ADDIS ABABA, 15 June (IRIN) - Thousands of people have been arrested across Ethiopia following the recent violence triggered by demonstrations against alleged fraud in parliamentary elections, Human Rights Watch (HRW) said on Wednesday.
"The security forces have killed dozens of protesters and arbitrarily detained thousands of people across the country," Georgette Gagnon, the HRW deputy director for Africa, said in statement.
HRW said the security forces had responded to incidents of rock-throwing and looting "by opening fire indiscriminately on large crowds of people, killing at least 36 and wounding more than 100".
The New-York-based lobby group said student activists and opposition supporters had been rounded up in towns and cities in a crackdown after last week's fighting.
"Opposition rhetoric may well have contributed to last week's unrest, but the government must take responsibility for the conduct of its own security forces," Gagnon added.
Ethiopian federal police said some detainees were being held at Ziway detention facility, about 150 km south of the capital, Addis Ababa.

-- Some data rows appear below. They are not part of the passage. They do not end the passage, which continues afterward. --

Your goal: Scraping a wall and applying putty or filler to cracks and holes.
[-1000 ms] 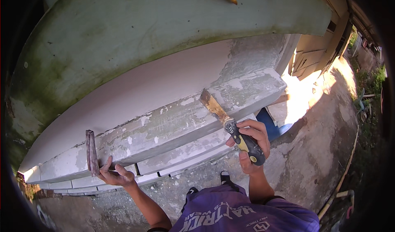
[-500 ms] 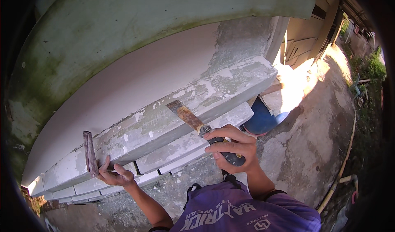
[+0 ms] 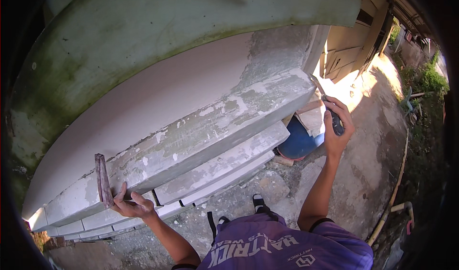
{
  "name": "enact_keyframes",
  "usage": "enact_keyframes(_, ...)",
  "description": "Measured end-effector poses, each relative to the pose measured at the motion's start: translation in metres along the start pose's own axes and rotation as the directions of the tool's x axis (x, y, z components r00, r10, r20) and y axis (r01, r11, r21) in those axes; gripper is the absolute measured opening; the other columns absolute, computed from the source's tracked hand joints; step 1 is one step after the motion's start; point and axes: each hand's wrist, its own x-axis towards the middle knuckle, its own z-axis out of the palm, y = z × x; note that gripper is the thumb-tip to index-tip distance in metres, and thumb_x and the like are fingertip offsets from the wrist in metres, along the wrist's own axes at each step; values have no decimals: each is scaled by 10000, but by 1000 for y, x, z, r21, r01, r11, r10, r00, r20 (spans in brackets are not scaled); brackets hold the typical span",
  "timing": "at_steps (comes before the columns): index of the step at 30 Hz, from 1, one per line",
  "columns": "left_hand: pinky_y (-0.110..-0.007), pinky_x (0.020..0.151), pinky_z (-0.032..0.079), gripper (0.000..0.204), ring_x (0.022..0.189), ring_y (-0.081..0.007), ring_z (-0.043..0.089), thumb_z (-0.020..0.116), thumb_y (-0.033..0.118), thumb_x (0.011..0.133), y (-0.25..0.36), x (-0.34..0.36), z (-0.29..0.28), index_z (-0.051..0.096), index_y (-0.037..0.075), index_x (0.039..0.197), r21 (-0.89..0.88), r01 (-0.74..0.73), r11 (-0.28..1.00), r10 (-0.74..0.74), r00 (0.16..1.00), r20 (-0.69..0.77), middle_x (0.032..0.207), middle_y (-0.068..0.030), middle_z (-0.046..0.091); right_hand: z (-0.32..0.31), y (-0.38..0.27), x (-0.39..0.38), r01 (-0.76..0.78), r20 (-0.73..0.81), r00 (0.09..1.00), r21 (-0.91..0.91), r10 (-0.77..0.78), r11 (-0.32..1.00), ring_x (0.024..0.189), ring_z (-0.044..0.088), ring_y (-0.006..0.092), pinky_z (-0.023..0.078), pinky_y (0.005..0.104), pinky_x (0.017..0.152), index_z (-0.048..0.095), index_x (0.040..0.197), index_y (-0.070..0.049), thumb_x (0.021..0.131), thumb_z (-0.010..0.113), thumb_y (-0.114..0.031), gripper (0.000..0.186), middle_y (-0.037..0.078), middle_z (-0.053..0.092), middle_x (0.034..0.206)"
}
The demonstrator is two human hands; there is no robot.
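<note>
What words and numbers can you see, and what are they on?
Purple shirt: large white lettering; I don't copy out words.
Same shirt: small hexagonal emblem, tiny lettering beside it.
Dark tool handle in the right hand: no readable writing.

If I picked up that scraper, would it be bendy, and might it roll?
The scraper's blade might bend a little, since it looks thin from the side. The dark handle looks thick, so it's probably stiffer and heavier. Laid down, the flat blade would likely stop it rolling far.
</note>
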Motion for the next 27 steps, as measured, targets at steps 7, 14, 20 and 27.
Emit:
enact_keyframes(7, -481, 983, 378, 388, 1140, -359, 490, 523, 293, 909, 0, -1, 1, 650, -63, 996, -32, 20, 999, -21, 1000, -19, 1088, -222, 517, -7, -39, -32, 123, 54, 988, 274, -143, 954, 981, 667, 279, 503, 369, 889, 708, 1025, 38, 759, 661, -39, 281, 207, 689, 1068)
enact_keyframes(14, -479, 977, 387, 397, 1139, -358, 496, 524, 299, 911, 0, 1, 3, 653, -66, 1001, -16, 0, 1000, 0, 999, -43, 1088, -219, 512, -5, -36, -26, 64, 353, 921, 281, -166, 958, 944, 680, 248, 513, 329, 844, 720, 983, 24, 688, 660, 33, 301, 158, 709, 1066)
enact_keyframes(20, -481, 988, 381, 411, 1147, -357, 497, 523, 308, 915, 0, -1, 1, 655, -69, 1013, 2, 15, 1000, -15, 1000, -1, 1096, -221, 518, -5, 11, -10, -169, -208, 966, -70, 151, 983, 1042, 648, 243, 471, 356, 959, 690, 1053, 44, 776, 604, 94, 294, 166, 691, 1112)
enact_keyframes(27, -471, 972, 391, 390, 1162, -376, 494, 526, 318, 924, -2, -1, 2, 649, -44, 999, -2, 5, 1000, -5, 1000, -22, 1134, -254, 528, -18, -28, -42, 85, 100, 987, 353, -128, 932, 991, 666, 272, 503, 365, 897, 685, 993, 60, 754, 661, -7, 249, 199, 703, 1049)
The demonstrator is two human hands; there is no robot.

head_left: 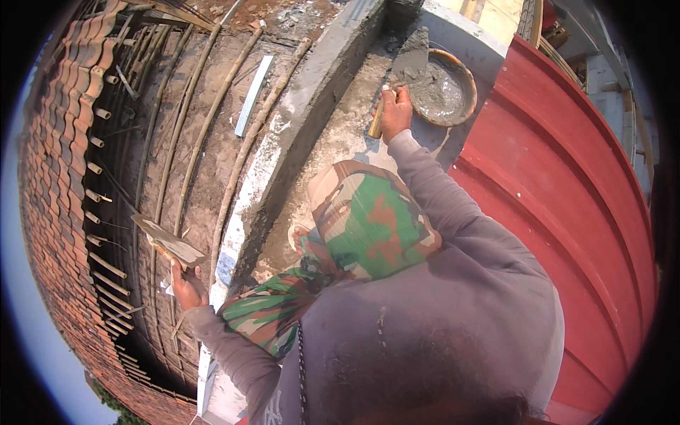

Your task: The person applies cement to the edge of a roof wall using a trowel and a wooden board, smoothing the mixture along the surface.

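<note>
My right hand [397, 113] is closed round the wooden handle of a trowel [412, 55]. Grey wet mortar coats the trowel's blade, which lies over the left rim of a round bowl [472, 85] with more mortar [445, 92] in it. Out to the left, my left hand [188, 285] grips a flat plastering float [170, 241] by its back, beyond the low wall [258, 170]. The wall's side and far top carry fresh grey mortar, while its nearer top is whitish. My knees, in camouflage trousers, are bent between the two hands.
Red metal roofing [552, 198] slopes away on the right. To the left, below the wall, bamboo poles [212, 106] and a pale blue strip [253, 95] lie over brown ground. A tiled roof [60, 163] with protruding bamboo ends lines the far left.
</note>
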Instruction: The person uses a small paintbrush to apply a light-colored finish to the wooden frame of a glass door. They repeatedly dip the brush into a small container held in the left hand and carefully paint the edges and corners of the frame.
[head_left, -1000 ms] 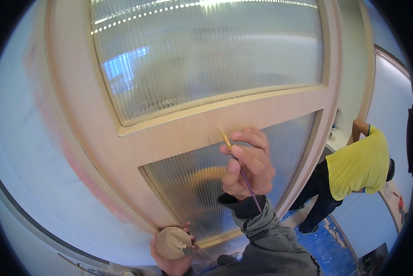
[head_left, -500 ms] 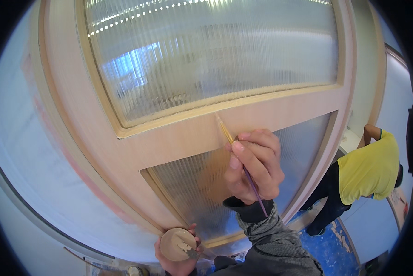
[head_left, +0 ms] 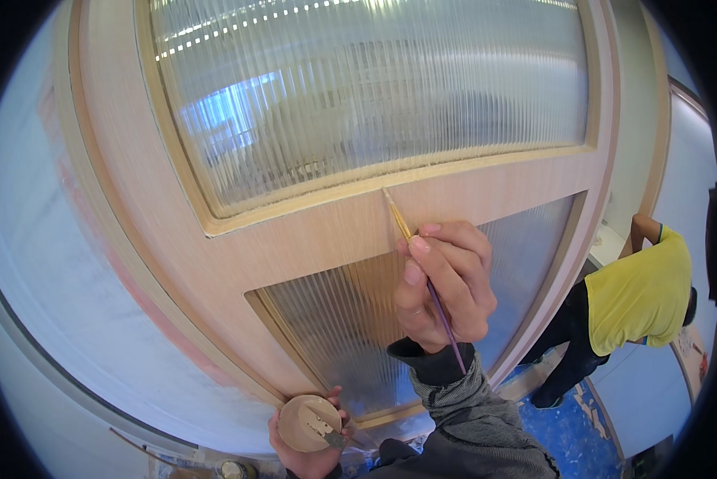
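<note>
Between the thumb and fingers of my right hand (head_left: 448,283) is a thin paintbrush (head_left: 443,319) with a purple handle and a yellowish ferrule. Its tip meets the pale wooden door (head_left: 310,243) at the crossbar, just under the lower edge of the upper ribbed glass pane (head_left: 374,96). Behind my wrist lies the lower ribbed glass pane (head_left: 326,319). Low down, my left hand (head_left: 298,461) is wrapped round a small round bowl (head_left: 293,419) of beige paste. A small flat spatula (head_left: 332,437), smeared with paste, rests in the bowl.
At the right a person in a yellow shirt (head_left: 641,291) bends over, turned away. Blue sheeting (head_left: 566,431) with scraps on it covers the floor there. A white wall (head_left: 71,295) with a pinkish strip runs along the left of the door frame. A jar (head_left: 232,469) stands at the bottom.
My right hand has shifted slightly up and right, taking the brush tip closer to the upper pane's edge. My left hand keeps hold of the bowl, almost unmoved.
</note>
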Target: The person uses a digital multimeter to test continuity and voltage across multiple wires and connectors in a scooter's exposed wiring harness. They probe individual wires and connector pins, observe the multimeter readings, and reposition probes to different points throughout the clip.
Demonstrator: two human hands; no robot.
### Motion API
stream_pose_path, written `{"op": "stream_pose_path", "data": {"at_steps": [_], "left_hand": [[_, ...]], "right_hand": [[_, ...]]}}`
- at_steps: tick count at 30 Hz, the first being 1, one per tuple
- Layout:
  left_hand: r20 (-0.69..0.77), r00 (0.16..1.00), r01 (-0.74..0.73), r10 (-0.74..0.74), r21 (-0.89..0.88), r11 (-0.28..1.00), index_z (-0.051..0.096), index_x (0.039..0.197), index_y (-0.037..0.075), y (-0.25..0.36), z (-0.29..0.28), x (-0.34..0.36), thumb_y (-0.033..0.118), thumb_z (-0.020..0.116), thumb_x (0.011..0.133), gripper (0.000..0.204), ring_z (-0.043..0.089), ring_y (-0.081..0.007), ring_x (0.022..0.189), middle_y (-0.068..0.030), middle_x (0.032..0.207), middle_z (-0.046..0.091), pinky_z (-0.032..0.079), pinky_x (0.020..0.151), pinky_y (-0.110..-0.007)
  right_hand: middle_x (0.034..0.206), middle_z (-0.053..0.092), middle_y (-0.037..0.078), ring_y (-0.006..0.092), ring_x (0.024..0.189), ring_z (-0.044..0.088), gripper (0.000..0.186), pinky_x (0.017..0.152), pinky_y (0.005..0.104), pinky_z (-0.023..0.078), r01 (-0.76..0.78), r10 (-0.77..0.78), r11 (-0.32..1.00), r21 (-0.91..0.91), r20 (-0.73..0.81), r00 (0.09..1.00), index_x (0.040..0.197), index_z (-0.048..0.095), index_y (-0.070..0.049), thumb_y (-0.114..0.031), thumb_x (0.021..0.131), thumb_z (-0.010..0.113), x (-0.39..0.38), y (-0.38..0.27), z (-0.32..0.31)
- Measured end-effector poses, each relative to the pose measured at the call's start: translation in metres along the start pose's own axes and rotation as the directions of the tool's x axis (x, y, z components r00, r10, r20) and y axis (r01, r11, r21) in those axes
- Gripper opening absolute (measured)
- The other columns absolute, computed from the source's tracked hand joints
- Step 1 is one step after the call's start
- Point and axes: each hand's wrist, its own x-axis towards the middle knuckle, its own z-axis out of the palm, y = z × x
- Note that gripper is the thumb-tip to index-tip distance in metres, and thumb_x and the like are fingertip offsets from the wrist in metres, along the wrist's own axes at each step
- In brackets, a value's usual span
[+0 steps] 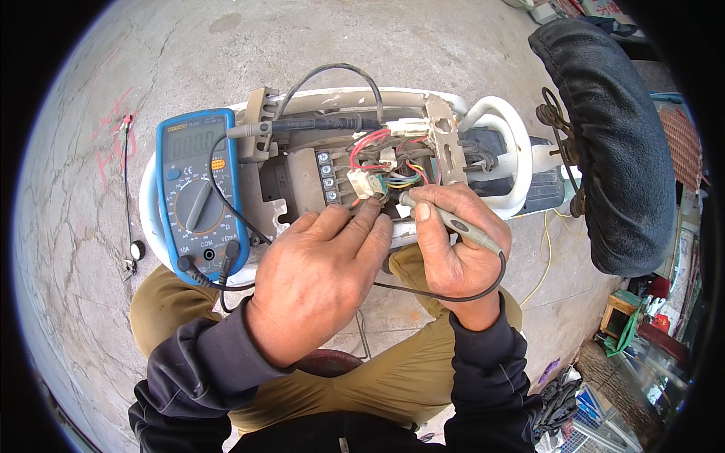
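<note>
My left hand (321,279) reaches in from the lower left, its fingertips pressed together against a white plastic wire connector (365,183); its thumb is hidden beneath. In my right hand (461,249) is a grey test probe (468,229), gripped between thumb and fingers. Its tip points left toward the connector, but whether it touches metal cannot be seen. A second test probe (321,123) lies across the vehicle's opened body. On the left a blue multimeter (199,192) rests tilted on the white frame (150,219), its leads plugged in at the bottom.
Red, yellow and blue wires (368,147) crowd the open compartment beside a screw terminal block (326,177). A black padded seat (608,143) stands at the right, near a white tubular handle (513,136). A thin black cable (127,181) lies on the concrete floor.
</note>
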Motion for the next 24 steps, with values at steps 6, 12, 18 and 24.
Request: {"op": "stream_pose_path", "data": {"at_steps": [6, 12, 18, 24], "left_hand": [[-0.001, 1.000, 0.000, 0.000, -0.003, 1.000, 0.071, 0.124, -0.003, 0.0000, 0.0005, -0.0002, 0.015, 0.071, 0.089, 0.039, 0.071, -0.0279, 0.106, -0.0195, 0.129, 0.076, 0.058, 0.090, -0.039], [-0.012, 1.000, -0.004, 0.004, -0.001, 1.000, 0.071, 0.123, -0.003, -0.0004, 0.0011, 0.0001, 0.015, 0.071, 0.089, 0.038, 0.071, -0.0280, 0.106, -0.0194, 0.128, 0.076, 0.058, 0.090, -0.039], [-0.011, 1.000, -0.005, 0.005, -0.006, 1.000, 0.071, 0.123, -0.003, -0.0002, 0.0008, 0.0000, 0.014, 0.072, 0.089, 0.039, 0.071, -0.0280, 0.106, -0.0194, 0.128, 0.076, 0.058, 0.090, -0.038], [-0.014, 1.000, 0.017, -0.017, -0.045, 0.999, 0.072, 0.129, -0.003, 0.0007, 0.0009, 0.0006, 0.012, 0.083, 0.083, 0.049, 0.071, -0.0298, 0.103, -0.0181, 0.132, 0.077, 0.059, 0.086, -0.042]], "right_hand": [[0.099, 0.079, 0.017, 0.0233, 0.087, 0.074, 0.012, 0.081, 0.0333, 0.058, 0.003, -0.003, 1.000, -0.005, 0.002, 1.000, 0.110, 0.078, 0.006, 0.003, 0.099, 0.072, 0.0001, -0.0006, -0.0007], [0.100, 0.079, 0.017, 0.0231, 0.087, 0.074, 0.012, 0.081, 0.0333, 0.058, 0.000, 0.000, 1.000, -0.009, 0.004, 1.000, 0.110, 0.078, 0.006, 0.002, 0.100, 0.073, -0.0001, -0.0003, -0.0003], [0.100, 0.079, 0.017, 0.0221, 0.086, 0.074, 0.014, 0.078, 0.0325, 0.058, -0.013, 0.013, 1.000, -0.003, 0.014, 1.000, 0.113, 0.078, 0.006, 0.000, 0.101, 0.074, -0.0009, 0.0000, -0.0012], [0.100, 0.079, 0.017, 0.0209, 0.083, 0.073, 0.015, 0.076, 0.0321, 0.058, -0.019, 0.019, 1.000, -0.012, -0.004, 1.000, 0.114, 0.078, 0.005, -0.003, 0.102, 0.073, -0.0012, -0.0001, -0.0004]]}}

"I don't have the exact figure but some detainees are there [Ziway] because of these disturbances," Mulgeta Shiferaw, a police commander, told IRIN.
HRW said it had obtained reports of mass arrests in at least nine cities outside the capital since the protests began on 6 June.
"While international attention has focused on events in Addis Ababa, opposition members and students in other cities are increasingly at risk of arbitrary arrest and torture," Gagnon said.
She said many of the people arrested in original round-ups had been released "but smaller-scale arrests targeting CUD [Coalition for Unity and democracy] supporters and student activists have continued unabated".
Prime Minister Meles Zenawi announced on Monday on state television that a ban on demonstrations would be extended for another month to prevent further unrest.
The capital, the scene of the worst violence, has returned to normal with the city's 14,000 blue taxis returning to work, and shops and business opening for business again.
Ethiopia has come under heavy criticism from the international community for the "excessive force" security forces used against stone-throwing demonstrators alleging massive election fraud.
"The Ethiopian police have acted as a Goliath toward student protestors by answering slingshots with the ferocity of firearms," William Schulz, the executive director of Amnesty International-USA, said.
Six policemen were arrested at the weekend after a newly elected opposition legislator was shot and killed in southern Ethiopia in the latest outburst of violence.
Last week's bloodshed in Addis Ababa was not the first time Ethiopian security forces had killed large numbers of protesters, HRW said. It cited events in 2001 and 2002 when the police killed several protesting students and other civilians.
Ethiopia's ruling party, which has pledged itself to democratic reform, claimed victory in legislative elections held on 15 May based on provisional results.
The violence that has followed threatens to destabilise Ethiopia, one of the poorest countries in the world, which faces recurring drought and widespread hunger.
The civil unrest could also put a strain on Meles' relations with the international community.
Meles is a member of British Prime Minister Tony Blair's Commission for Africa, which has called on the developed world to increase aid and trade to Africa, and urged African countries to move toward more open societies.
Finance ministers from the world's wealthiest countries on Saturday agreed to include Ethiopia in a list of 18 countries to receive total debt relief in order to assist development.
Meanwhile, Ethiopia's political rivals on Tuesday signed a declaration renewing a deal to try to end violence and launch an investigation into election complaints.
"This is a breakthrough and should now get the political process back on track," Tim Clarke, the European Commission head and mediator of the talks, said.
The agreement lays the groundwork for all political parties to play a role in the investigations of complaints over the elections.
Political parties have lodged complaints in 299 of the 547 constituencies in Ethiopia.